这周四,我收到一份同学的英语课堂演讲稿,让我帮她提一些修改意见。这篇讲稿以成长为主题,内容300字左右,语法上没有大的错误,不过还有进步的空间。由于这位同学的时间很紧张,我只提了几条避免重词、表意清晰的意见。
事后我认识到修改别人的作文也是一次很好的练习机会,于是我认真修改了这篇稿件,并最终形成了一个较为满意的版本。这篇文章我想和你分享我的修改想法和最终定稿,希望能给你一些启发。
以下是这位同学的讲稿原文(已征得作者同意):
Let's talk about growth today.
What is growth? This question is not easy to answer/(It is difficult for us to get the answer to this question). Some people think that getting older equals growth. In my opinion, growth present the process in which we constantly look for the answers we want.

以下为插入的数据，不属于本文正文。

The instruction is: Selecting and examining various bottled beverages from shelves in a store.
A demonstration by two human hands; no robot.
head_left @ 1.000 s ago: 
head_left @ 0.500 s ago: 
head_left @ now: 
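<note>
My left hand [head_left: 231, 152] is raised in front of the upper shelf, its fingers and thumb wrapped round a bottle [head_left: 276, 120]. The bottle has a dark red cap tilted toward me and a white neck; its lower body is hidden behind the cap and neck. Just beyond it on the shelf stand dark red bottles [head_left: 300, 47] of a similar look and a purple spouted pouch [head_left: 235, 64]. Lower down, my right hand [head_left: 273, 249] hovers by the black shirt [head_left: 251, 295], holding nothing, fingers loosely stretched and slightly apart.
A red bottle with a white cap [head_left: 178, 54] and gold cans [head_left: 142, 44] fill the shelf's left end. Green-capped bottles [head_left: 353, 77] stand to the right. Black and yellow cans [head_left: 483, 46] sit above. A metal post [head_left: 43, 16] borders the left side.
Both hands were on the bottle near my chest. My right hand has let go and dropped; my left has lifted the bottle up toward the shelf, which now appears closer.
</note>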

We sometimes feel pain in our lives. Especially when we feel powerless in a difficult situation. However, don't worry that these difficulties will hinder our growth, we just do not give up in the difficult situation, and keep a progressive attitude, all of which will help us gain more experience and achieve higher goals. At the same time, we also will find the answer of the above question.
It is very important to maintain a good condition to experience the growth process. In order to achieve this goal, we need to clarify our values and worldview, and face external environment peacefully. In addition, we must strengthen our beliefs, which will not be changed by interference from others.

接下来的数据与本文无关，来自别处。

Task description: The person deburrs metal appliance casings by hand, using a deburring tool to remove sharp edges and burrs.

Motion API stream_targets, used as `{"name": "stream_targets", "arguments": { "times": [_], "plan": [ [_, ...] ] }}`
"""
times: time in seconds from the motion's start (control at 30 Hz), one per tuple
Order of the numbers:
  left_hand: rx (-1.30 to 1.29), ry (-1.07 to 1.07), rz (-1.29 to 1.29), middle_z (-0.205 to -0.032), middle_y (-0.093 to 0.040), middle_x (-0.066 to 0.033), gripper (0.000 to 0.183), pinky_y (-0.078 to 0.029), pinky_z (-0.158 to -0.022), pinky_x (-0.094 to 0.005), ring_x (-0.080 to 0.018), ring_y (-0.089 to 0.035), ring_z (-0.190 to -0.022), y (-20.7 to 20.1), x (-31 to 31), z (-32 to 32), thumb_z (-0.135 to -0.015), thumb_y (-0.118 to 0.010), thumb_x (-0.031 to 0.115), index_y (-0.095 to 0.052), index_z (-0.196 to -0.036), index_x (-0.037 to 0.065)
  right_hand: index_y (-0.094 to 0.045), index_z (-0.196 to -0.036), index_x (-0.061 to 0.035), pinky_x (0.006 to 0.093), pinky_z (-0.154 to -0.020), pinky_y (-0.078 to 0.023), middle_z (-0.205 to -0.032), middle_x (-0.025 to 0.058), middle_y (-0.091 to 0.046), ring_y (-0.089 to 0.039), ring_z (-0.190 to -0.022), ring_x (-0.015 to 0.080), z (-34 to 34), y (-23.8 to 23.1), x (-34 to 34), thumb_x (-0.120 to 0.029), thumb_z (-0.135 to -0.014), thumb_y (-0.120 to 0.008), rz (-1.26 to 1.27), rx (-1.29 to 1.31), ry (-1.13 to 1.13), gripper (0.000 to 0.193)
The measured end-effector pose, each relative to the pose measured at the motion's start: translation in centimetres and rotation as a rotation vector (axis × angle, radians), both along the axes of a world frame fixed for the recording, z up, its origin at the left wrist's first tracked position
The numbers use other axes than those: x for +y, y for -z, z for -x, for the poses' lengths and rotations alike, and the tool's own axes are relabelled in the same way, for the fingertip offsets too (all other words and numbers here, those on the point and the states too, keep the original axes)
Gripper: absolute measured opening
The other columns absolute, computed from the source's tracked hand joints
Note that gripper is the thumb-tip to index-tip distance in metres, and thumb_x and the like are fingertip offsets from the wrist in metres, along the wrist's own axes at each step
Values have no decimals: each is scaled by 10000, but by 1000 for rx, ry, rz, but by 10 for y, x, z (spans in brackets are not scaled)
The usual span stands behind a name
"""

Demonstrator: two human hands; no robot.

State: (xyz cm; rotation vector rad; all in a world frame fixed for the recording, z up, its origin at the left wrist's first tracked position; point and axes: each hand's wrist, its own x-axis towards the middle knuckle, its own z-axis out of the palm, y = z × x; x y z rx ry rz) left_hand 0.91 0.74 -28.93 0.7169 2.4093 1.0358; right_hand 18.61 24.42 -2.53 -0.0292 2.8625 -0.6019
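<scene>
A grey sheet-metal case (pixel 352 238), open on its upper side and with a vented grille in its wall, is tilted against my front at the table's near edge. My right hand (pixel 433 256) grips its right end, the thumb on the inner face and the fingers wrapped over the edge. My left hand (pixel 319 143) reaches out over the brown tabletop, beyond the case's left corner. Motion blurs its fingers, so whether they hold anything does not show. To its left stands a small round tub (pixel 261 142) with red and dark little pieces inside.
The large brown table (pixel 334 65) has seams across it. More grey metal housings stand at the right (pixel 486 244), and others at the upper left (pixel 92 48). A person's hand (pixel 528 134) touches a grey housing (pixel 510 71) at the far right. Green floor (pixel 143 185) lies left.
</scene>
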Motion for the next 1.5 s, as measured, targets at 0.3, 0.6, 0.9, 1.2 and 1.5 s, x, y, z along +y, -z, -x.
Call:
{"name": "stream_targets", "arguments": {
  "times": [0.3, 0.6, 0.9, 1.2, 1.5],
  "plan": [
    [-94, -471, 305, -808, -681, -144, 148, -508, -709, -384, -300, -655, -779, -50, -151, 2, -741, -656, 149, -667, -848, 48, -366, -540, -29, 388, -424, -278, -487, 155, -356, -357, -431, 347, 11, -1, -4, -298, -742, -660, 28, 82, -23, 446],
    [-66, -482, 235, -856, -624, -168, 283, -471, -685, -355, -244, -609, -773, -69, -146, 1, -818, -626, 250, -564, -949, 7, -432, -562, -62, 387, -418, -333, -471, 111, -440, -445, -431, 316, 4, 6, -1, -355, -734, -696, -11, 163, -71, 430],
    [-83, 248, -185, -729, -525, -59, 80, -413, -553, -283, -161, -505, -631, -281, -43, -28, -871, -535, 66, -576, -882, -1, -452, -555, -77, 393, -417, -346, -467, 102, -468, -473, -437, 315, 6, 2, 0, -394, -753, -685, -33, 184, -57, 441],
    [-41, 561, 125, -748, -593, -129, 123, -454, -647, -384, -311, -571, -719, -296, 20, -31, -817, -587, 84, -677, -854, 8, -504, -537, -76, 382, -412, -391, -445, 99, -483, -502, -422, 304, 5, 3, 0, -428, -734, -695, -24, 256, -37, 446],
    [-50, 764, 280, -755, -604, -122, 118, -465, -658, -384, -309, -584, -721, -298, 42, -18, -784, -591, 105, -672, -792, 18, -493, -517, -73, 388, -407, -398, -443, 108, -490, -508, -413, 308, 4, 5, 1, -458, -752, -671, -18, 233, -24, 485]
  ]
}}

The one thinks that surpassing others is growth, and the other one thinks that getting rid of the current environment is growth, but in my opinion, only surpassing ourselves is real progress. When we discover our own shortcomings, we actively correct them instead of ignoring, no matter how weak our improve ourselves, which is part of our growth undoubtedly.
这篇稿子的最大的优点是主论点很有价值,认为成长就是不断地探求我们想要的答案。三个分论点是勇敢地面对苦难、坚定自己的价值观、不断超越自我,也是不错的想法。其次,作者的语言功底还是不错的,长短句结合,也正确使用了定语从句和衔接过渡词。最后,作者两次使用了Some think..., but in my opinioin这个逻辑,通过和他人的对比突出自己的观点,也是一个亮点。
不过,本文也有一些提升的空间:
首先,重词率较高。全文出现了9个growth,缺乏同义替换的意识;其次,存在一些表意不清的情况,全文的核心观点是look for answers we want,但是对这一点的阐释不足。第三段结尾we also will find the answer of the above question,这里的question是什么,让读者困惑;再次,段落内的内容安排不够合理,一个段提出了多个论点,对每一段的分论点论述不充分;最后,文章全是说理性的内容,可读性稍有不足。
我尝试对这篇稿子进行修改,修改时主要考虑以下几点:
1、作者的稿子有情境需要,是课前的小展示,因此篇幅较短,全文共300字左右。给出的修改结果也应保持在300字左右,即在相同篇幅内进行优化。
2、尽可能保留作者的原观点,在原意基础上改造。
3、因为是口语展示,因此用词力图轻松地道,衔接连贯自然。
4、文采优美,思想深刻,用浓缩的篇幅触动人心。
以下是我修改的结果:
Let's talk about growth today.
What is growth? Although everyone experiences it, it might not be easy to answer. Some may assume that getting older naturally equals growth. Well, it seems to make sense, but from where I’m standing, growing up means we constantly look for the answers we desire -- Who we are? Why do we live? What’s the purpose of life? All of this confusion come up when we’re entering adulthood.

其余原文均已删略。